To do
Say how many lines in the data hold "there". Nothing else belongs in the answer.

Materials provided
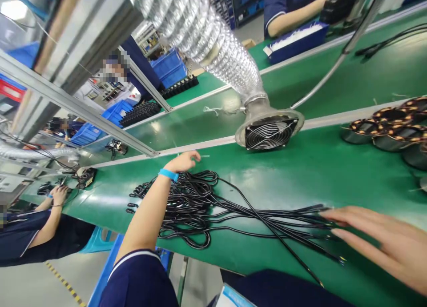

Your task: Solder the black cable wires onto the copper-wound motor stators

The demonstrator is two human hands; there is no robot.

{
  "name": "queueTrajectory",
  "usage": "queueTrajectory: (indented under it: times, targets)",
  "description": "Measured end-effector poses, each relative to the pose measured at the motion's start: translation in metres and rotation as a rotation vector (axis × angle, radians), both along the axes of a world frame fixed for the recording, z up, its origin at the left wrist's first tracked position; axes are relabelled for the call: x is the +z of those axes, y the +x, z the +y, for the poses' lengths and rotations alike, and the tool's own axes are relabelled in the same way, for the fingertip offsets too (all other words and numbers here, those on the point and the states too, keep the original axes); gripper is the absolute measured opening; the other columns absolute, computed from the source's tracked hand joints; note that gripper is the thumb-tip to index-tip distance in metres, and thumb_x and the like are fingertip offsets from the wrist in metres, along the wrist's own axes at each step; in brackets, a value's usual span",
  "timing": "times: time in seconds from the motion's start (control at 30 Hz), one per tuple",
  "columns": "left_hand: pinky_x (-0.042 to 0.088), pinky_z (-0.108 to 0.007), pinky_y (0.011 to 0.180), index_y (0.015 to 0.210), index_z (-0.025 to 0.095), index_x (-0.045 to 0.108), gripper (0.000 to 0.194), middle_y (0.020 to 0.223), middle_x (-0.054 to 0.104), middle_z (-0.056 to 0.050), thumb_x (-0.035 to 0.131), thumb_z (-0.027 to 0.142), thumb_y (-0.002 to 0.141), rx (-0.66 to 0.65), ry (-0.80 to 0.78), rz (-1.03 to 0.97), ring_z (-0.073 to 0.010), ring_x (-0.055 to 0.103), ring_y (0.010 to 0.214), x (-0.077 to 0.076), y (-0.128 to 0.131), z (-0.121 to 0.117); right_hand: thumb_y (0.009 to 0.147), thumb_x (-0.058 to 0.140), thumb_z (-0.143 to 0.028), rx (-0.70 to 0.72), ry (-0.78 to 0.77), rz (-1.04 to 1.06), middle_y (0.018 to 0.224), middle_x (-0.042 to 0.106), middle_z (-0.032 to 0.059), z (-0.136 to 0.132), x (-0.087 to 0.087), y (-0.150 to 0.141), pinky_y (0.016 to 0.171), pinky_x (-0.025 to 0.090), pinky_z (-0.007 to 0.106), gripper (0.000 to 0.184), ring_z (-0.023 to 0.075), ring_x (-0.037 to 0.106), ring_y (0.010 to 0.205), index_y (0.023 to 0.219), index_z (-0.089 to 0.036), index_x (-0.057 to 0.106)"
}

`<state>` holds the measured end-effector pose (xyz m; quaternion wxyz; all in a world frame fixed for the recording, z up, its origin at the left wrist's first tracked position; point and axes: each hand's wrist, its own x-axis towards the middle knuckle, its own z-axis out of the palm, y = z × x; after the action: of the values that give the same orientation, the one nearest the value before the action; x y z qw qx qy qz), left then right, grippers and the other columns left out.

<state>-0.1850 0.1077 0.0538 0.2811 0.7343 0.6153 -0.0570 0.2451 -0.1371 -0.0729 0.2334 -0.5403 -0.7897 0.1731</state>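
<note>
A pile of coiled black cables (pixel 191 196) lies on the green bench, with a spread of straight ends reaching right. My left hand (pixel 183 161), with a blue band at the wrist, is over the far side of the coils. Its fingers are loosely bent, and nothing shows in them. At the right, my right hand (pixel 383 242) has its fingers stretched out and slightly apart beside the loose cable ends (pixel 310 227). The fingertips overlap some ends in view; whether they touch is unclear. Some ends show small bare or coloured wire tips.
A fan hood (pixel 270 131) on a silver duct (pixel 230 53) hangs just beyond the cables. Several copper-wound stators (pixel 390 133) stand at the right. A metal rail (pixel 200 145) runs behind. Co-workers are at left and across the bench, near a blue box (pixel 296 45).
</note>
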Motion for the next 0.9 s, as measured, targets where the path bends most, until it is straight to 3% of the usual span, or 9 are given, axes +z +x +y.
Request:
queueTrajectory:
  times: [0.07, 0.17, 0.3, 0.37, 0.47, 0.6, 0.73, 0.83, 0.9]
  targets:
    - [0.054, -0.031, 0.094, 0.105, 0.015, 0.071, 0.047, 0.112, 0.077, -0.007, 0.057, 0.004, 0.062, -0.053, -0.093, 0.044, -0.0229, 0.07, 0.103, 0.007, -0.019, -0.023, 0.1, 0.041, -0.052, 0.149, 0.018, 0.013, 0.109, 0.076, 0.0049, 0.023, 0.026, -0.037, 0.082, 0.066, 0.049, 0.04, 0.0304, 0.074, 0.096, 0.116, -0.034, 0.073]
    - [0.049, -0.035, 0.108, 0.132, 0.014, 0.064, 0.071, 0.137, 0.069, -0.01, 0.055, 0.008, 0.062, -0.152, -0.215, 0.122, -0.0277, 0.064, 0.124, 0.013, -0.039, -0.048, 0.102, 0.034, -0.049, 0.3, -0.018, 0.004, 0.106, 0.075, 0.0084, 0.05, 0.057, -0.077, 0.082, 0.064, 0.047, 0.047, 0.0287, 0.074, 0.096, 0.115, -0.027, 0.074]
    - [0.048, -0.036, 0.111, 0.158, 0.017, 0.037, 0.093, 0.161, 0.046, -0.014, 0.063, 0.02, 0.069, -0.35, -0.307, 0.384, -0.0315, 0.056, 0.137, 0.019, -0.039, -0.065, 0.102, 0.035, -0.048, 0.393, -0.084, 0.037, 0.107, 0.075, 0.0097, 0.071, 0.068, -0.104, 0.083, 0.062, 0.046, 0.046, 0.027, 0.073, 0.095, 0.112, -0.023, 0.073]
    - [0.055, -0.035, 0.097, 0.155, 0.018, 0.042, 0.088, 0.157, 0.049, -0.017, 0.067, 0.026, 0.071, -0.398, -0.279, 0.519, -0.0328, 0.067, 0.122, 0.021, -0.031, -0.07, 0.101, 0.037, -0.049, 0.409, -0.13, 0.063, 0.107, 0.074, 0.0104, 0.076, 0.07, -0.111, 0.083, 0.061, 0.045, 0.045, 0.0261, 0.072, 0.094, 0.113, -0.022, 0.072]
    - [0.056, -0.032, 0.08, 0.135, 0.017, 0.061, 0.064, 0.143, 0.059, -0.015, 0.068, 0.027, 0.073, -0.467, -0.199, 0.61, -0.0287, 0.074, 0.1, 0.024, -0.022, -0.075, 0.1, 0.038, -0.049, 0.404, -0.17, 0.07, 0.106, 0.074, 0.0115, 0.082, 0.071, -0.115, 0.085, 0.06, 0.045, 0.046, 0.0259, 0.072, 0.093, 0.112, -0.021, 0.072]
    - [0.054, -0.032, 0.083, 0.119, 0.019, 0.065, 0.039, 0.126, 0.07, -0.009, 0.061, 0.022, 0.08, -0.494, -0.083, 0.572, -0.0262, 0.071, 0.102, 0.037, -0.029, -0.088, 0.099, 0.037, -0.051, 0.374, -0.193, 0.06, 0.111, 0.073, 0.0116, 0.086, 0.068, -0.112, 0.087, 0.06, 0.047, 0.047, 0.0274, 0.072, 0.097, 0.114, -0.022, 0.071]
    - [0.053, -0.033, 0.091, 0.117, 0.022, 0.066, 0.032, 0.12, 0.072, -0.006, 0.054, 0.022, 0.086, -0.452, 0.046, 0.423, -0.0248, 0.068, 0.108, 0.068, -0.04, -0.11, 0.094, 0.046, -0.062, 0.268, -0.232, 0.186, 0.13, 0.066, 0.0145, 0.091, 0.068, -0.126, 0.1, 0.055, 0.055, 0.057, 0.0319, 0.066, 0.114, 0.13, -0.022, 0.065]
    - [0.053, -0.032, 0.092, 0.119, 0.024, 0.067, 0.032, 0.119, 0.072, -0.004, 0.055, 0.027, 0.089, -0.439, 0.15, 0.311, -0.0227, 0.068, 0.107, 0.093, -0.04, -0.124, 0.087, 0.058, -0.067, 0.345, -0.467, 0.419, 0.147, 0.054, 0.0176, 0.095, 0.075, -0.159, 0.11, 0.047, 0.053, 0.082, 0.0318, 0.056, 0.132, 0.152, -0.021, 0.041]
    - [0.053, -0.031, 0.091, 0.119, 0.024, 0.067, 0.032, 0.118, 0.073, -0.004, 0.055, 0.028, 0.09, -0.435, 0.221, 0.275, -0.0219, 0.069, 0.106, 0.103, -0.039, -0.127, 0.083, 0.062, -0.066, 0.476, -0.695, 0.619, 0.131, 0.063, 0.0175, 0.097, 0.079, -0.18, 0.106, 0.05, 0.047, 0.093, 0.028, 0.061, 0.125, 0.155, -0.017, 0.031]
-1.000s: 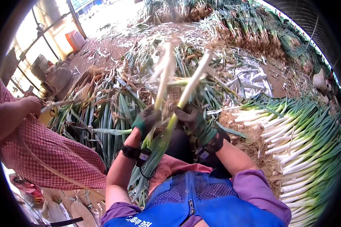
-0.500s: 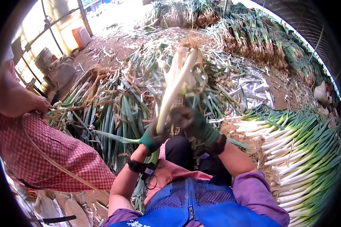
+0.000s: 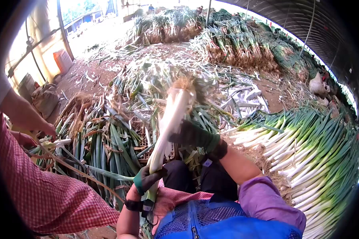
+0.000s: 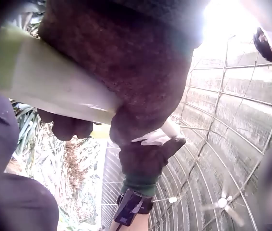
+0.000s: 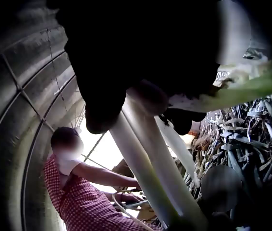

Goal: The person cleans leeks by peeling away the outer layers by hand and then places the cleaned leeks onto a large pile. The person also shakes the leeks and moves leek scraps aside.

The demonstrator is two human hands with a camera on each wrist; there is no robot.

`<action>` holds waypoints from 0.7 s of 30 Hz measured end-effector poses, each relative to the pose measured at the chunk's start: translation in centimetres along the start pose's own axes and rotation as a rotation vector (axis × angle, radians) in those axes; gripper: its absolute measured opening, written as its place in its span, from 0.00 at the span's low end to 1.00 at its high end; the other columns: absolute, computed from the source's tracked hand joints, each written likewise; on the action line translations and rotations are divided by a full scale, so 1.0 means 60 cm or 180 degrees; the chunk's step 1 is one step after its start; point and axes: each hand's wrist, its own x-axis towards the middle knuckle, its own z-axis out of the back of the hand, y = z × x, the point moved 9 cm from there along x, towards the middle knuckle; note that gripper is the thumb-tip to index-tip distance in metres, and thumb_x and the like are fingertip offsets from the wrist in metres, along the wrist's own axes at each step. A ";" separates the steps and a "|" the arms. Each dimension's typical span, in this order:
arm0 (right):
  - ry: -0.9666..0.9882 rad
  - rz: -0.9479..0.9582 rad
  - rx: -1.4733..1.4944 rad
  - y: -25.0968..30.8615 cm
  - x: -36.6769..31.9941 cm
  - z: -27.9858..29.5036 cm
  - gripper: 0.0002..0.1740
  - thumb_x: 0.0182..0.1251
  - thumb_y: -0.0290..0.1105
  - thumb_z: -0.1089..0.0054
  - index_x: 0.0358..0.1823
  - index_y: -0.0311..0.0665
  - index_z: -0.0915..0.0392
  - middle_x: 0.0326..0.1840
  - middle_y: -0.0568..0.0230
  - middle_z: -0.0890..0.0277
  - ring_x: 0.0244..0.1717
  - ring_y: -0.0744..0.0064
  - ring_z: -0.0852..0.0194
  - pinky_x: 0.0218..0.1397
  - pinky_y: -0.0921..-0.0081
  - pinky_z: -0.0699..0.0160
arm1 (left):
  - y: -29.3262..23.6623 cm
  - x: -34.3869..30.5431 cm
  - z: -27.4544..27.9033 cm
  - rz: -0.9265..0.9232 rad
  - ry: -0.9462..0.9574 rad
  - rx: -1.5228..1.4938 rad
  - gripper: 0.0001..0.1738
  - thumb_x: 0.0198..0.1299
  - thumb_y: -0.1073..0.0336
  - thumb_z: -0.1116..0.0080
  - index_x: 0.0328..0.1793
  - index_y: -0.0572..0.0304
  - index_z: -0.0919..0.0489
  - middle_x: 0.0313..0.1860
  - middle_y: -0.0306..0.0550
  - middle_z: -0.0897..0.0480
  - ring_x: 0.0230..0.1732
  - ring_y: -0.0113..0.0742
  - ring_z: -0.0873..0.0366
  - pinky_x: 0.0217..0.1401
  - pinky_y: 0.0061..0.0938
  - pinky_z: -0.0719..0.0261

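Note:
My gloved left hand [image 3: 149, 179] grips long green onions [image 3: 167, 123] low on their shafts, just above the green leaves. They point away from me, white shafts and brown roots [image 3: 183, 85] at the far end. Two white stalks [image 5: 148, 149] lie side by side in the right wrist view. My gloved right hand [image 3: 197, 137] is at the shafts from the right, its fingers blurred. In the left wrist view a pale outer leaf [image 4: 157, 137] lies against that hand's thumb, which pinches it. Another loose strip [image 5: 181, 149] hangs by the stalks.
Cleaned green onions [image 3: 299, 155] lie in a long row at right. An untrimmed heap [image 3: 103, 139] lies at front left, beside a person in a checked apron [image 3: 64, 191]. Peelings [image 3: 147, 71] cover the ground ahead; bundles [image 3: 239, 44] stand behind. A plastic crate [image 3: 169, 151] is before my knees.
The two stalks, apart at first, are now together in my left hand, which has moved nearer my lap. My right hand left its stalk and moved along the white shafts. The head view has shifted.

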 end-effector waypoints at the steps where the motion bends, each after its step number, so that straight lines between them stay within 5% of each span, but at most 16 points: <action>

Answer area
3